Upgrading company Firewall. Sujestions.
-
I may have most of the connections as vlans in the ESX the only ones that wont be will be the cross over to the carp server and the lan to switches.
Time to brush up a little bit on the ESX vlans setup.Just waiting on hardware to show up to start. I will let you know how it goes and if any problems arise.
Thanks again for your help you cleared up the clutter in my head.
-
Well, do you really need both pfSense & Endian ? I'd try to not further complicate things which are already pretty complicated to start with.
Every product has a learning curve and even if you have some Linux background (as most IT people do these days) pfSense is based on BSD and is very different under the hood (no iptables, no tc etc). This requires some reading.
And while pfSense isn't a full blown "UTM" in the sense other products are, you should check it's packages. You might conclude they're are "good enough" for you.
-
@nez:
The Endian box will then be setup as Transparent and UTM.
I agree with dhatz, what UTM features do you need?
I think pfsense can do all.
att,
Marcello Coutinho -
With the UTM I need to be able to Filter the Web based on subnets and the list needs to be updated often. As well as Application Control.
General Motors monitors all our internet activity so the Filter list has to be updated every so often to please them.Now if i am missing something with DansGaurdian or Squid that I can do this with out messing up the QoS or use something else that is better I am all game.
-
I was looking around endian website and they seem to use a lot of the same things as pfsense.

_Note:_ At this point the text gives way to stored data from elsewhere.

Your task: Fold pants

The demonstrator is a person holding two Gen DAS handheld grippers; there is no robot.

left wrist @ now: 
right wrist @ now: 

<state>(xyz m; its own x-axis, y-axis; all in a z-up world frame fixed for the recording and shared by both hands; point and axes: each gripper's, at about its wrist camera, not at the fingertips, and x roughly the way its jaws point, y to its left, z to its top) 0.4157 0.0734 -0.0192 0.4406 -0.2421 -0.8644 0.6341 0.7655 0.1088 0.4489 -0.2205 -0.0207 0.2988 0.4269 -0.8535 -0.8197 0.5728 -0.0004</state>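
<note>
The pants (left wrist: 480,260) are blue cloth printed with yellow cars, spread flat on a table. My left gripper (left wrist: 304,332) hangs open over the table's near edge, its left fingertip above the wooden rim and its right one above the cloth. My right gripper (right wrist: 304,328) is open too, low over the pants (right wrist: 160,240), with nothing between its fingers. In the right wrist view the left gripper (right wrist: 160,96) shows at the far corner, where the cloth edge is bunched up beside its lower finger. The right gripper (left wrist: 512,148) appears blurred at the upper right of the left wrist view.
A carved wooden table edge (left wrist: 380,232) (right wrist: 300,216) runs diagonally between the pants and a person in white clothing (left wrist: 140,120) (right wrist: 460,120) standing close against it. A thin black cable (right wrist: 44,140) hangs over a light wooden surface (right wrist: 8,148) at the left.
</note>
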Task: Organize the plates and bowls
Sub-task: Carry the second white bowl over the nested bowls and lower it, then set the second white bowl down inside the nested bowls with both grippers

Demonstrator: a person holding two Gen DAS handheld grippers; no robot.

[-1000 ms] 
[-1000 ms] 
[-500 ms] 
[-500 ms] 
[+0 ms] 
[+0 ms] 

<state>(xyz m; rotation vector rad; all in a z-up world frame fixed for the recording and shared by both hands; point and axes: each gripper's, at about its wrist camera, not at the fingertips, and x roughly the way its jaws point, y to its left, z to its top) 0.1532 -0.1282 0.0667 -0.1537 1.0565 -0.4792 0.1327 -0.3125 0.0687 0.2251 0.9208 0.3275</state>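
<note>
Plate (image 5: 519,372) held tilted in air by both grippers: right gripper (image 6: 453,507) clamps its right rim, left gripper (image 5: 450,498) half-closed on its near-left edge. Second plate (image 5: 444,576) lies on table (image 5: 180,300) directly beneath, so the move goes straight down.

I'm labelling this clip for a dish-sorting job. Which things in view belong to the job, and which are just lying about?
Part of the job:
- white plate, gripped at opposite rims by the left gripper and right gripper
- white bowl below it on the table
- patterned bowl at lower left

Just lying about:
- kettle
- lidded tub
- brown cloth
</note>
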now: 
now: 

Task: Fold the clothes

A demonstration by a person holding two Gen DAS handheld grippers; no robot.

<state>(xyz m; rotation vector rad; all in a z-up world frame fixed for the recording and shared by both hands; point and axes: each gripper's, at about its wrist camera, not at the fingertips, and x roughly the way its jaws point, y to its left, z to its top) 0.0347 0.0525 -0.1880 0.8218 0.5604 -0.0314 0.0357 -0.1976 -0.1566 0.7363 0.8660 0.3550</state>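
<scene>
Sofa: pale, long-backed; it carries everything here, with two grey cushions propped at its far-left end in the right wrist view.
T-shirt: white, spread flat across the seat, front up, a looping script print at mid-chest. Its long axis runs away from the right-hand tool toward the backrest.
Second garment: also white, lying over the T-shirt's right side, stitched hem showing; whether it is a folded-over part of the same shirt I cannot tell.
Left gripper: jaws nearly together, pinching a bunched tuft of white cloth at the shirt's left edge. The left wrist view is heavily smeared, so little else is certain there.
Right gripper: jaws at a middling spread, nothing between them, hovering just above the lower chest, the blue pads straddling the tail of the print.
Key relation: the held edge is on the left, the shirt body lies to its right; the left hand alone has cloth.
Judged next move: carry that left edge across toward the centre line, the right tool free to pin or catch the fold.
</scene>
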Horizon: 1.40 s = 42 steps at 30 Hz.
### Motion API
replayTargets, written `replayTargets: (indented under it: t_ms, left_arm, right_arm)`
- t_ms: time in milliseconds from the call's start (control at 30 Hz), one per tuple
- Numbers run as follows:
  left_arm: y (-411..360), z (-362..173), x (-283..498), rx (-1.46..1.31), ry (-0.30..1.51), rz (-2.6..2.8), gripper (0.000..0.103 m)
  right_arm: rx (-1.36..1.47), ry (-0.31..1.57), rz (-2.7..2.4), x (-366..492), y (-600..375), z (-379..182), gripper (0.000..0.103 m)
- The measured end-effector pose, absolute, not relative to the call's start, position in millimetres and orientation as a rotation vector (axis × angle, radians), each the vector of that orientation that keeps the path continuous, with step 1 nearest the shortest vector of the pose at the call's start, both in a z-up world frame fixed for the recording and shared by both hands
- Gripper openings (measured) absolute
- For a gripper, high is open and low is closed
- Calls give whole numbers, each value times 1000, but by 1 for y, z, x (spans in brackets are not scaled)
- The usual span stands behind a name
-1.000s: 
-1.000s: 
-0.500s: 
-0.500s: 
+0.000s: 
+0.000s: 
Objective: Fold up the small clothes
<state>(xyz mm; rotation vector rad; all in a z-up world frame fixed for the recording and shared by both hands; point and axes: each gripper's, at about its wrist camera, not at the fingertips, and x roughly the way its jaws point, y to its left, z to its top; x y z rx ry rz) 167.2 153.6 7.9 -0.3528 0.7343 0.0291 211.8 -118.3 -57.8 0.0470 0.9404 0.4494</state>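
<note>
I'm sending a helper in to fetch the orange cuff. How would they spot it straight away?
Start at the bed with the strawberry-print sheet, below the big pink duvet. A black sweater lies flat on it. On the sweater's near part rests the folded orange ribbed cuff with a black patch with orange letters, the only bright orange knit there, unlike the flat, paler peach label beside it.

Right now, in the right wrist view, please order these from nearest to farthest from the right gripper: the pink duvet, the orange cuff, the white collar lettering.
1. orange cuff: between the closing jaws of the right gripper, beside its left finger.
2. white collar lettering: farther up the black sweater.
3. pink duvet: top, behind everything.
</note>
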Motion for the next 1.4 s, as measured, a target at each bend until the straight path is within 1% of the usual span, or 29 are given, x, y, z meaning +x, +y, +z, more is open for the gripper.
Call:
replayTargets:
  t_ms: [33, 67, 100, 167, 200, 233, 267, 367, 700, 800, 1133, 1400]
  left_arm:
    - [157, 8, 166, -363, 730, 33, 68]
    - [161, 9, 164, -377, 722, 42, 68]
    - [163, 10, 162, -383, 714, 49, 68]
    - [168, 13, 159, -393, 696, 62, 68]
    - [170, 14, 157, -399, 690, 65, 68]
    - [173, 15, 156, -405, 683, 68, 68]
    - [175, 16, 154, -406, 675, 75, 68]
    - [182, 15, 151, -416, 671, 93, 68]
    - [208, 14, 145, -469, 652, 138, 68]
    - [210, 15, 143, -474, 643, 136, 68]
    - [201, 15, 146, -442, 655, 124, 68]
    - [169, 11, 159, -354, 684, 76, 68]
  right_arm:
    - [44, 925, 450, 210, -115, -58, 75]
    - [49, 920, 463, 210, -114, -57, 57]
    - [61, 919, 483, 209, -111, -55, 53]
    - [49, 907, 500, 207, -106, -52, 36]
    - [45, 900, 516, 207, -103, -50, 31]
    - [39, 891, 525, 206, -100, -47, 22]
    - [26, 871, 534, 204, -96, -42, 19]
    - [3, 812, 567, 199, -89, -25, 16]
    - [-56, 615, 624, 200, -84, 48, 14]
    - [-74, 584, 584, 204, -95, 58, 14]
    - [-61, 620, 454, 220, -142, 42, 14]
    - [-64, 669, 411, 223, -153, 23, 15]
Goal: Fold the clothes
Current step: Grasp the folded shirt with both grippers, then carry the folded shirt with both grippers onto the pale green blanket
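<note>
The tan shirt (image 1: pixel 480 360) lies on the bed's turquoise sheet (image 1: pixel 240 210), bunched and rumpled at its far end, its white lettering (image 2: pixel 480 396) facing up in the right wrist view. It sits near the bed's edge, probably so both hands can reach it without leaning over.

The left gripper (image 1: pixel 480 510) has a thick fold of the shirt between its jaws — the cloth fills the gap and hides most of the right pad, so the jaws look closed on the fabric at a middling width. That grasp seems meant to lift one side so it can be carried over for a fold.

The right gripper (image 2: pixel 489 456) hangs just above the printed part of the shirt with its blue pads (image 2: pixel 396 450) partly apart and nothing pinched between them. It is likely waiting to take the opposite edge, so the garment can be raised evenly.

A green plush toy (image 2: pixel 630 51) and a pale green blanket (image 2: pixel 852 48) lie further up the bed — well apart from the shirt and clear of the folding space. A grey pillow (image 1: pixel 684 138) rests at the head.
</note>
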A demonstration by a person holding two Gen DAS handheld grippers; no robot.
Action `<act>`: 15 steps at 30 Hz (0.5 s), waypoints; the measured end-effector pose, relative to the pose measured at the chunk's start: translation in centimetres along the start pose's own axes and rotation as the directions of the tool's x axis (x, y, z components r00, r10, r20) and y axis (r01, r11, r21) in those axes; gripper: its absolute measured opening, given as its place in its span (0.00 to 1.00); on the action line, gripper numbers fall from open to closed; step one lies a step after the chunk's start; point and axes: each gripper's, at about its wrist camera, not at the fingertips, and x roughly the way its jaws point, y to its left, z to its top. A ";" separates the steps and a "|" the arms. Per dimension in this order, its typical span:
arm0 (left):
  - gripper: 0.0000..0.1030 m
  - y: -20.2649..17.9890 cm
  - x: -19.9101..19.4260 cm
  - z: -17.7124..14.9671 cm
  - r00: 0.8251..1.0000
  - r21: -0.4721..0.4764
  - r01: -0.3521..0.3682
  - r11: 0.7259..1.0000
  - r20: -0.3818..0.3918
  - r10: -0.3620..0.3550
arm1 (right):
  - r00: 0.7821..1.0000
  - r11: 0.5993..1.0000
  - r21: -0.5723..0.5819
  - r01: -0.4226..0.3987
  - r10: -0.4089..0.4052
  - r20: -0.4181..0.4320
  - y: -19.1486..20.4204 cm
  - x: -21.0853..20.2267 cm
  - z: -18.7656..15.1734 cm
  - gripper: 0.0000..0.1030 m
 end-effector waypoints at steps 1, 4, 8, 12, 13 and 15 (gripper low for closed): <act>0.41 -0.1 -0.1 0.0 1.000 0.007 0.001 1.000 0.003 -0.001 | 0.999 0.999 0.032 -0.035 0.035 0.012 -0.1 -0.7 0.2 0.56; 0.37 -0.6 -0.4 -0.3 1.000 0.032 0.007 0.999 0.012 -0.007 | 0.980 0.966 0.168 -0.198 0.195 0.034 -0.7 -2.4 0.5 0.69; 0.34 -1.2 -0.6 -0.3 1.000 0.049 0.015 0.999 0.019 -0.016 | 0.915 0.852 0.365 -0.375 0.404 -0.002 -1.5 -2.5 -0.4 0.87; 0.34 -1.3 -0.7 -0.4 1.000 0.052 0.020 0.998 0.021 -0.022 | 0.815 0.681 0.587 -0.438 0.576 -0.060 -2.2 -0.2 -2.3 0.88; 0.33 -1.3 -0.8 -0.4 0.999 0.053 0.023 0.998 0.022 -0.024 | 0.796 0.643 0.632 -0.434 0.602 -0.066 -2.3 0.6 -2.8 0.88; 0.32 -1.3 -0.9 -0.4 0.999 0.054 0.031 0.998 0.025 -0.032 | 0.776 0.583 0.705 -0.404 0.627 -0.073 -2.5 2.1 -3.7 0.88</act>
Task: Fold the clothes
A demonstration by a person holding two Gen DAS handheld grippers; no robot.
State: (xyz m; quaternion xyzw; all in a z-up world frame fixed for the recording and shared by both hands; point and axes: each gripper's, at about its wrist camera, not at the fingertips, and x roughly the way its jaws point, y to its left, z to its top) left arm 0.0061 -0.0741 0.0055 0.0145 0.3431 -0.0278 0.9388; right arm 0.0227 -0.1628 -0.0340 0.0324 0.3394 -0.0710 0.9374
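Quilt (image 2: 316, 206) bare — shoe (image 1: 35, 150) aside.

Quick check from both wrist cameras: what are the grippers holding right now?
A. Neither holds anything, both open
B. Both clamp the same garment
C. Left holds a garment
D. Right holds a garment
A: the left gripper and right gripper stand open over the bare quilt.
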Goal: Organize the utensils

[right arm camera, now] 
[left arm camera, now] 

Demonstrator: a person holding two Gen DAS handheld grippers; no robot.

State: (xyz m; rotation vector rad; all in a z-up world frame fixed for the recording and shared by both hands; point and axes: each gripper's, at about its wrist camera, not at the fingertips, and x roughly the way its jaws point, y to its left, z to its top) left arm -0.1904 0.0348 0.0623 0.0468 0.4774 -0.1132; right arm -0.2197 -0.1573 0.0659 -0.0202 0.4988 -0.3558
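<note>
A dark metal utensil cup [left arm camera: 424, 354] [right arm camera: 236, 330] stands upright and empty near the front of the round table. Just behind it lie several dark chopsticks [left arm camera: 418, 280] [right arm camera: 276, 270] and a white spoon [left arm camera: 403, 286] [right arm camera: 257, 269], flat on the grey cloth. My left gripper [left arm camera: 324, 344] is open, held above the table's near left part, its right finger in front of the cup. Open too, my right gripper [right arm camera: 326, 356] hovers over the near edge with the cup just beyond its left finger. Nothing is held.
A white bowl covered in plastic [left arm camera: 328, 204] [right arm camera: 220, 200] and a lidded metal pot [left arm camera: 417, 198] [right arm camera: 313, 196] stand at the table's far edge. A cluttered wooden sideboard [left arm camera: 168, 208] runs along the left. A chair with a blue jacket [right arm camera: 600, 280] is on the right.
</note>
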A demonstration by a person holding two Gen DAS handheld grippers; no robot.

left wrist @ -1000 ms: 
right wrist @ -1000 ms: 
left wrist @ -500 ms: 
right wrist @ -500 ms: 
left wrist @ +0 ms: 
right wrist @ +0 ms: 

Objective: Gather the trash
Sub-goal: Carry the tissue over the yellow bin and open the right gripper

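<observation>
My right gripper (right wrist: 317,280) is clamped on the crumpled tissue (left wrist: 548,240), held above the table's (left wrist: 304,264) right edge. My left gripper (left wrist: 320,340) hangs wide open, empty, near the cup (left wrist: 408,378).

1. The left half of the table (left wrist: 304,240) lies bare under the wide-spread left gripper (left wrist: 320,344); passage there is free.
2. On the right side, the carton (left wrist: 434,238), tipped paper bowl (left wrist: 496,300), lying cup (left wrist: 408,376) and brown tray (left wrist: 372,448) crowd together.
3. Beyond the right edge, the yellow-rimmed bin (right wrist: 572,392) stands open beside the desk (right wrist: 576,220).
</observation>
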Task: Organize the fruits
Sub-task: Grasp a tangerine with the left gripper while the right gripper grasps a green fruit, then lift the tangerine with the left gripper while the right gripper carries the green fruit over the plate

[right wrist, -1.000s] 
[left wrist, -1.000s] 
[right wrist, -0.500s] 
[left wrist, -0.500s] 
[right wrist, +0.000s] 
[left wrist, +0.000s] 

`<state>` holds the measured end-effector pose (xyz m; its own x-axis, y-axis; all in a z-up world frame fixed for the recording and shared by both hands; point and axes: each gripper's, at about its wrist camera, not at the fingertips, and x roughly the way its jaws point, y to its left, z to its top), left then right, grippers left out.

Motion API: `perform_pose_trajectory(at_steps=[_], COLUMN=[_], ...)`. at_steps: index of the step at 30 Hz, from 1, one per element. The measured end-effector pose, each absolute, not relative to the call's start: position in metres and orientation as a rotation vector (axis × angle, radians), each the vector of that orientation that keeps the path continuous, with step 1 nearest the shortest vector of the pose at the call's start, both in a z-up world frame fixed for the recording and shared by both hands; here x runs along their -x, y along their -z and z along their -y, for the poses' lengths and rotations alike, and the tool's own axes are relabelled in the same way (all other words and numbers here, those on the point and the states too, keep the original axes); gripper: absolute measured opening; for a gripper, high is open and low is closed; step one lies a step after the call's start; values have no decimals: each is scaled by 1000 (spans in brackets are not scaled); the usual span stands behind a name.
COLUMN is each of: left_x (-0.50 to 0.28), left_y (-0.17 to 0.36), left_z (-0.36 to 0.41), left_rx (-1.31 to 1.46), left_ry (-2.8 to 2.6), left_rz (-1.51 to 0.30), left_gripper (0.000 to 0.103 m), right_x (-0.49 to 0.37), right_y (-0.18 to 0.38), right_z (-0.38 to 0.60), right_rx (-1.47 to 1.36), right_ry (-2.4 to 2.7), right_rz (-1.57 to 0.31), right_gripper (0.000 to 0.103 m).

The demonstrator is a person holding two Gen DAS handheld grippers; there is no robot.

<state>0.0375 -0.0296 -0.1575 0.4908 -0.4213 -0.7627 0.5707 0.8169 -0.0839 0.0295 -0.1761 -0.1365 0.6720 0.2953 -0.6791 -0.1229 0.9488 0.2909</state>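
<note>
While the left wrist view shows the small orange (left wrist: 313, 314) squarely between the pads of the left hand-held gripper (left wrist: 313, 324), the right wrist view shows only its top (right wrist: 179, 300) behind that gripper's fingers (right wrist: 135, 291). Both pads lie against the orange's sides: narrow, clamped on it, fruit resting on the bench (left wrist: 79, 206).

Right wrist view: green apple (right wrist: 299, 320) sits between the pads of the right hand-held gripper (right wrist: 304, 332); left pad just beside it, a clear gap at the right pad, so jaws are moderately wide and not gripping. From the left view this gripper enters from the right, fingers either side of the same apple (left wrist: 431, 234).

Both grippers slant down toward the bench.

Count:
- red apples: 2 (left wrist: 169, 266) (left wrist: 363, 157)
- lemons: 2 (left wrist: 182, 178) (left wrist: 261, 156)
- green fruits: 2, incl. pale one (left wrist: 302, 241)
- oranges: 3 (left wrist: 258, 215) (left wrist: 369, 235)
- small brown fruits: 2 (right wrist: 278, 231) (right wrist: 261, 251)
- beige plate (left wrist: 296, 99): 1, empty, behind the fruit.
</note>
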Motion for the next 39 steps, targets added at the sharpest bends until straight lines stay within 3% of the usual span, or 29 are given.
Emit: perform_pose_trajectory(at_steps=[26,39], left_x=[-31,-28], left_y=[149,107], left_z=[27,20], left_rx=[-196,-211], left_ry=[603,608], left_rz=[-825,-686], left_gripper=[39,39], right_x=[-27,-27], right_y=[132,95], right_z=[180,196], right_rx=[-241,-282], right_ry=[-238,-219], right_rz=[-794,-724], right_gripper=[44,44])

Like snort, openvpn, and so on. I could not find it on their website, but it stands to reason that they might be using squid with squidguard for content filtering. Maybe even dansguardian, but I am not sure what they are using. If they are using any of those, and claim that it will not mess with QoS, then it should not in pfSense.
Your updated every so often needs defining. Are you talking about auto-updating subnets or something? -
I was looking around endian website and they seem to use a lot of the same things as pfsense. Like snort, openvpn, and so on. I could not find it on their website, but it stands to reason that they might be using squid with squidguard for content filtering. Maybe even dansguardian, but I am not sure what they are using. If they are using any of those, and claim that it will not mess with QoS, then it should not in pfSense.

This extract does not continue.